I followed him into the dining room and not for the first time wondered why I was too scared to tell him about my clandestine thoughts and doings. Well not so much doings as researching and fantasizing. Looking at Andrew shrugging off his suit jacket and loosening his tie-the epitome of strait-laced-I restrained a sigh. I can’t tell him. He’ll think I’m a freak, or even worse, think I don’t love him, which couldn’t be further from the truth. There was no changing the reality though; I was bored with our sex life. What was left of it anyway.

We ate in silence. I shovelled tasty Chinese food into my mouth while nodding my head as Andrew related his day. I smiled in the appropriate places. I laughed at his jokes. I did so love this man who’d held the position of best friend and lover for what seemed like forever. However all the while I pretended to pay attention, my mind was in that other place. The dark place I’d discovered inside me that craved the excitement of sex, lots of sex, and not the plain vanilla variety I’d indulged in since I’d lost my virginity so long ago. I craved the kinky stuff.

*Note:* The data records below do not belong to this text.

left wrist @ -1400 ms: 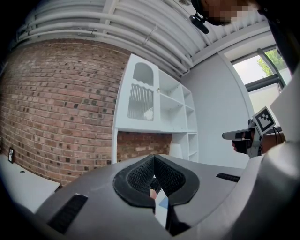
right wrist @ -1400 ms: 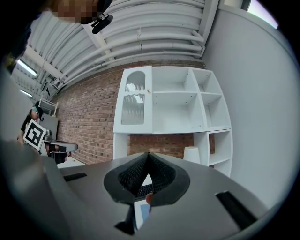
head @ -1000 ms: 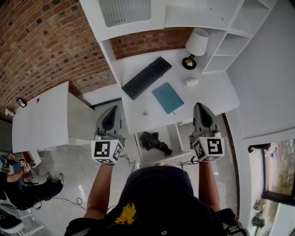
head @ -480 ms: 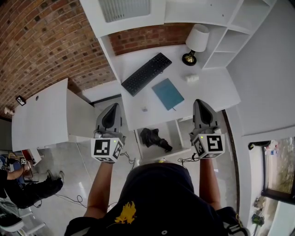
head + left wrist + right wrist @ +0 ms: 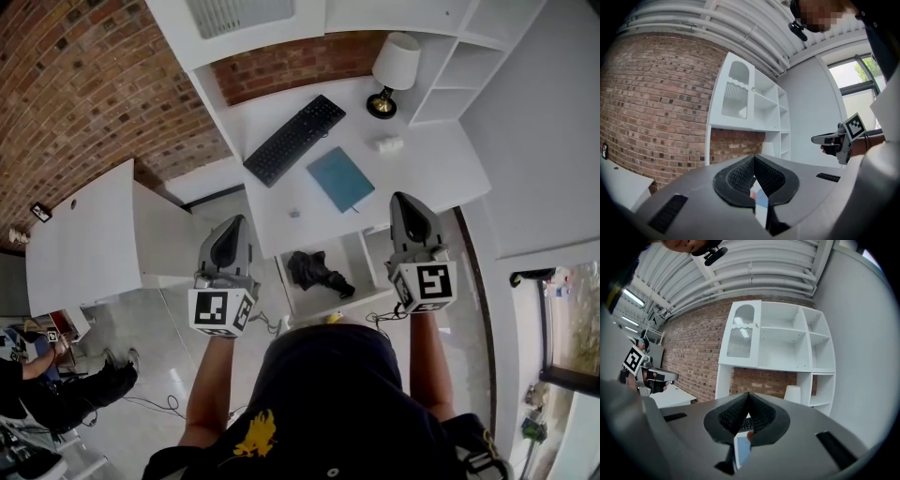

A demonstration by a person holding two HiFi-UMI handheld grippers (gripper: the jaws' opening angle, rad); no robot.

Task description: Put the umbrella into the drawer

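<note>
A folded black umbrella (image 5: 315,270) lies inside the open white drawer (image 5: 362,266) under the desk's front edge. My left gripper (image 5: 231,226) is held level to the left of the drawer, shut and empty. To the drawer's right my right gripper (image 5: 406,200) is also level, shut and empty. In the left gripper view the left gripper's (image 5: 753,157) ribbed pads meet with nothing between them, and the right gripper (image 5: 821,139) shows at the right. The right gripper view shows the right gripper's (image 5: 748,395) pads closed together.
On the white desk (image 5: 441,178) lie a black keyboard (image 5: 293,139), a blue notebook (image 5: 341,178), a small white object (image 5: 386,144) and a lamp (image 5: 394,64). White shelves (image 5: 469,52) rise behind. A white side table (image 5: 80,239) stands left; a person (image 5: 56,389) crouches at the lower left.
Both grippers stay almost where they were, still shut. The umbrella has not moved in the drawer. Only the head view has shifted slightly.
</note>
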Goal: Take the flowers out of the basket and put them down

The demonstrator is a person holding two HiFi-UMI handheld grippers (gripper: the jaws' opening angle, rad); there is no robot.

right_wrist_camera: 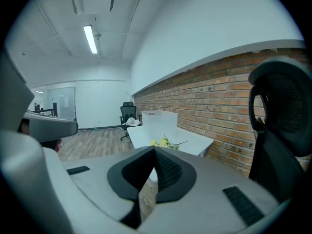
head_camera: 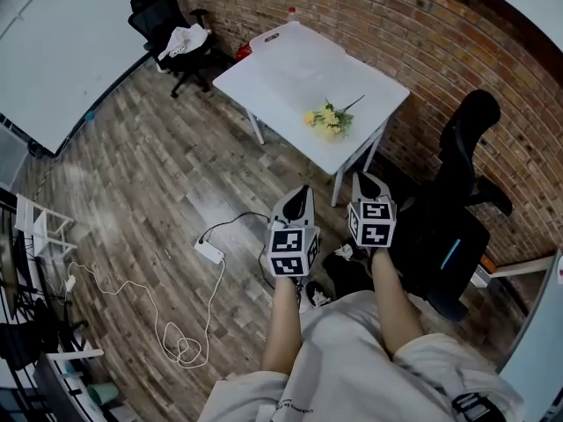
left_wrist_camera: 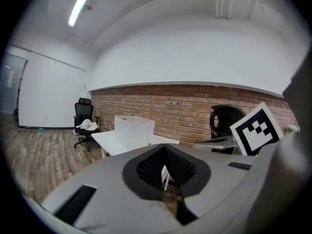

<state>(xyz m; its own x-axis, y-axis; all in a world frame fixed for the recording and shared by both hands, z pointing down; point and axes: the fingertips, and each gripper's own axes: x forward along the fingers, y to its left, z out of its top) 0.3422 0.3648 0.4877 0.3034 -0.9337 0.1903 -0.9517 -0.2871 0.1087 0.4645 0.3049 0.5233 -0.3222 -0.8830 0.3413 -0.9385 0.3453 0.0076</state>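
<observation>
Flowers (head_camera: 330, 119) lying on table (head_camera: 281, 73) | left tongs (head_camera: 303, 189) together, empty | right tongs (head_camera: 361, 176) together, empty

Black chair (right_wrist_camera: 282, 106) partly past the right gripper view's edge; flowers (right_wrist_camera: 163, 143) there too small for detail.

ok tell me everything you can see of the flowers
The flowers are a small bunch: yellow blooms, green leaves, one thin dark stem poking out toward the brick wall. They lie flat on the white table, near its close edge, apart from the pale basket at the far end. Only the table touches them.
</observation>
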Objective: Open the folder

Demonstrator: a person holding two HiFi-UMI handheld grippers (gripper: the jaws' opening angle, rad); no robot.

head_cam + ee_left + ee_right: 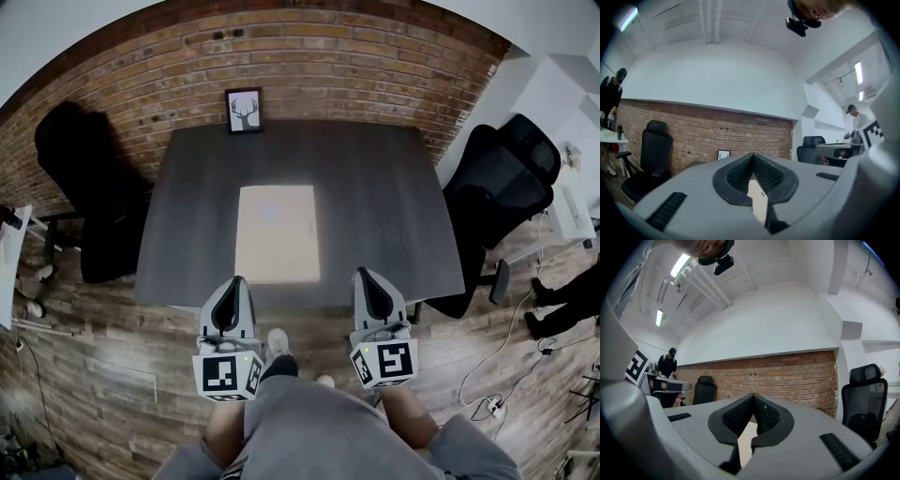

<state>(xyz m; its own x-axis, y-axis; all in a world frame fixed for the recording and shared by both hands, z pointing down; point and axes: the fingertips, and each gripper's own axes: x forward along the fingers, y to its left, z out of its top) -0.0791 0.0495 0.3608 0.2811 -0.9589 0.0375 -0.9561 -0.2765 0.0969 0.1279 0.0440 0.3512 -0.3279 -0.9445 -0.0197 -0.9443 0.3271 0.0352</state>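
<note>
A cream folder (277, 232) lies flat and closed on the middle of the dark grey table (375, 197). My left gripper (238, 278) hovers at the table's near edge, just short of the folder's near left corner, jaws shut with nothing between them. My right gripper (362, 272) is level with it at the near edge, to the right of the folder, also shut and empty. In the left gripper view a strip of the folder (757, 199) shows through the gap below the closed tips (753, 155); the right gripper view shows the folder (746, 442) under its tips (753, 395).
A framed deer picture (245, 111) stands at the table's far edge against the brick wall. Black office chairs stand at the left (89, 178) and right (502, 183). A white desk (572, 202) is at the far right. People stand in the background of both gripper views.
</note>
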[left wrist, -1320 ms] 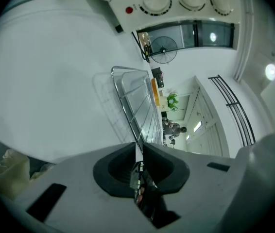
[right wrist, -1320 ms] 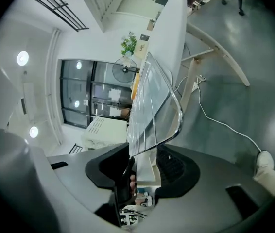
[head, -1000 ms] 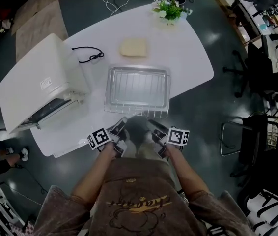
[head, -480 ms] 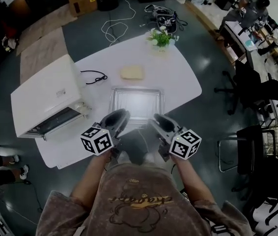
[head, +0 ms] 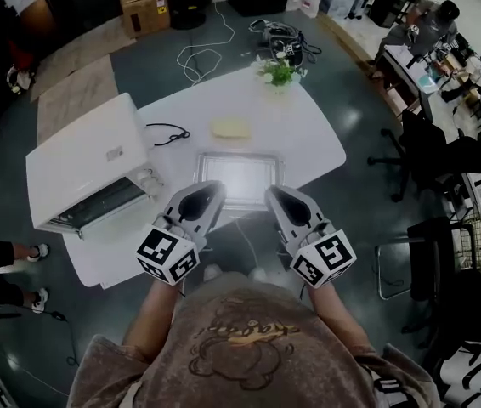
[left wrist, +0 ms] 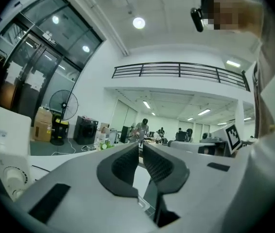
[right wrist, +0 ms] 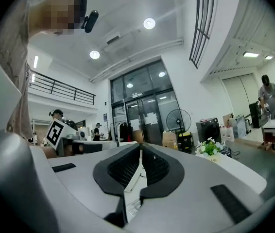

Having never sowed any oats, I now clearly saw the benefit, not that I regretted my life. I just wished I’d known more, experienced more, before settling down. Andrew and I had started dating in high school a million years ago. I gave him my virginity in the standard method, in the backseat of his car with steamed windows. We never broke up or dated anyone else. We went to the same college together-well he did. I dropped out after two years to pop out the requisite boy and girl who were both grown now and off to college. I guess we could be classed as empty nesters now in our forties. Middle-aged and I’d finally hit my midlife crisis, well at least when it came to sex.

Funny, but our lack of spice in the bedroom hadn’t bothered me when I was a teen or a young mother. My dissatisfaction had only started a few years ago when the children no longer needed me, and I’d discovered I had too much free time on my hands. Around that time my libido woke up and declared, “I’m horny.” Our standard once a week suddenly wasn’t enough. Actually, even though I orgasmed, the whole act left me dissatisfied and yearning for something more.